/loss-library

Python package to plug-and-play loss functions from various NLP papers

Primary LanguagePython

Overview

Loss Library aims to help users plug-and-play loss functions from various NLP papers. We invite contributions to the package by adding loss functions!

Supported Losses

Loss Function Description / Intuition Citation
Unlikelihood Loss Penalize unwanted tokens, based on user-provided weights (Welleck et al., 2019)
Rejection Loss Penalize models for being uncertain, by letting it add probability on <UNK> token, and reduce probability from unsure tokens (Cao et al., 2022)
Mutual Information Penalize models for being uncertain, by maximizing the entropy between the predicted and baseline prediction Inspired by (Van der Poel et al., 2022)
Loss Truncation Remove noisy training examples, based on the heuristic that noisy examples have higher cross-entropy loss (Kang and Hashimoto, 2020)
Mutual-Info Based Loss Truncation Remove noisy training examples, where noisy examples have very different predictions between baseline and predicted Inspired by (Kang and Hashimoto, 2020)
Entity-Level Loss Truncation Remove noisy training examples, where we use the cross-entropy loss of only the entity tokens Inspired by (Kang and Hashimoto, 2020)

Set-Up

Loss Library currently supports Python 3.8, and can be loaded in as follows:

git clone https://github.com/ljyflores/loss-library.git
cd loss-library
pip install .

Usage

To use Loss Library, we instantiate LossLibrary using the desired loss function, and call it to compute the loss at each training step.

Without Trainer

import loss_library

# Instantiate loss function
loss_function = loss_library.LossLibrary(
    loss_type = "ul",
    tokenizer = trainer.tokenizer,
    model = trainer.model, 
    ul_weights_path = f"{ROOT_PATH}/fk_weights.pkl",
    ul_lambda_read  = 5e-4,
    ul_lambda_const = 1.5e-4,
    ul_check_input_ents = True,
    ul_check_label_ents = True
)

# Run training loop
model.train()

for idx, batch in enumerate(dataloader_train):
    # Unpack batch
    labels = batch.pop("labels")
    inputs = {key:batch[key].cuda() for key in batch}
    labels = labels.cuda()

    # Forward pass
    optimizer.zero_grad()
    outputs = model(**inputs)
    logits = outputs.get("logits")
            
    # Compute loss
    loss = loss_function(
              logits = logits, 
              labels = labels, 
              inputs = inputs
            )
    # Backpropagate and step
    loss.backward()    
    optimizer.step()
    scheduler.step()

With Trainer

When using Trainer, we add LossLibrary as an attribute of the Trainer. We use it to compute loss by subclassing Trainer and changing the compute_loss function.

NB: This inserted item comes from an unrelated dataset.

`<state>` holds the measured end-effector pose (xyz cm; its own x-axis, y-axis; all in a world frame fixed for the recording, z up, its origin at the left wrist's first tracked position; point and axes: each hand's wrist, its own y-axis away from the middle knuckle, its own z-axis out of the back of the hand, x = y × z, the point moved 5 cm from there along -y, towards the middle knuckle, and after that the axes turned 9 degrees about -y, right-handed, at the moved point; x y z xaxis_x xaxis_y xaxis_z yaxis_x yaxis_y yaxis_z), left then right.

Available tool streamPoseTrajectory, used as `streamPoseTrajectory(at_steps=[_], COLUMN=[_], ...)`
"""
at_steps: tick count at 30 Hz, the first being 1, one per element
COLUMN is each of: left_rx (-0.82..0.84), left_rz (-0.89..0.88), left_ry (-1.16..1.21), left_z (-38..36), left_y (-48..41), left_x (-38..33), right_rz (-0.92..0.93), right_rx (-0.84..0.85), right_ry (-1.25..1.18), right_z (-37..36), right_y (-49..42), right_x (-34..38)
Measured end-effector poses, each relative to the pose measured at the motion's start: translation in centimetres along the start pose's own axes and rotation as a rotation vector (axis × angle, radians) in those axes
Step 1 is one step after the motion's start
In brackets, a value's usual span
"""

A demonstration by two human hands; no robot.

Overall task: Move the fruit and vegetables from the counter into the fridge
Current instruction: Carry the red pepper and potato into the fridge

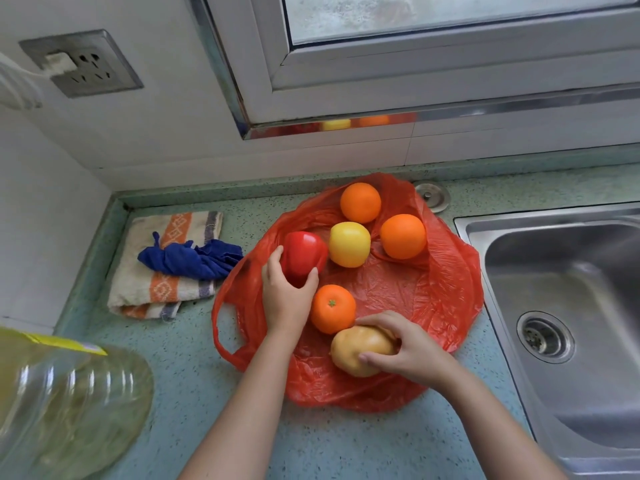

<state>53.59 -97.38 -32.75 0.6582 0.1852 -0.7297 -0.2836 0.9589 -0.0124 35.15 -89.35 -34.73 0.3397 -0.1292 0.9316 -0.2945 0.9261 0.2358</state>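
At the upper left of your frame sits a grey square wall socket with a white plug pushed into it. Across the top right runs a white-framed frosted window. Left of centre, on the speckled green stone counter, you have a folded beige towel with orange and grey stripes, and a crumpled dark blue cloth lies on top of it. The lower left corner shows a clear plastic bottle of yellowish oil, blurred. On the right you see a stainless steel sink with a round drain, and a round metal cap just beyond its far corner.
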Motion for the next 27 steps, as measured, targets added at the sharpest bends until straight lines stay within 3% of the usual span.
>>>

Step 1: Subclass Trainer and change the compute_loss function

class SimplificationTrainer(Seq2SeqTrainer):

    def compute_loss(self, model, inputs, return_outputs=False):
        """
        How the loss is computed by Trainer. By default, all models
        return the loss in the first element.
        Subclass and override for custom behavior.
        """
        if self.label_smoother is not None and "labels" in inputs:
            labels = inputs.pop("labels")
        else:
            labels = None
        
        outputs = model(**inputs)

        # Save past state if it exists
        if self.args.past_index >= 0:
            self._past = outputs[self.args.past_index]
            
        # Unpack the logits and labels
        logits = outputs["logits"]
        labels = inputs["labels"].to(logits.device)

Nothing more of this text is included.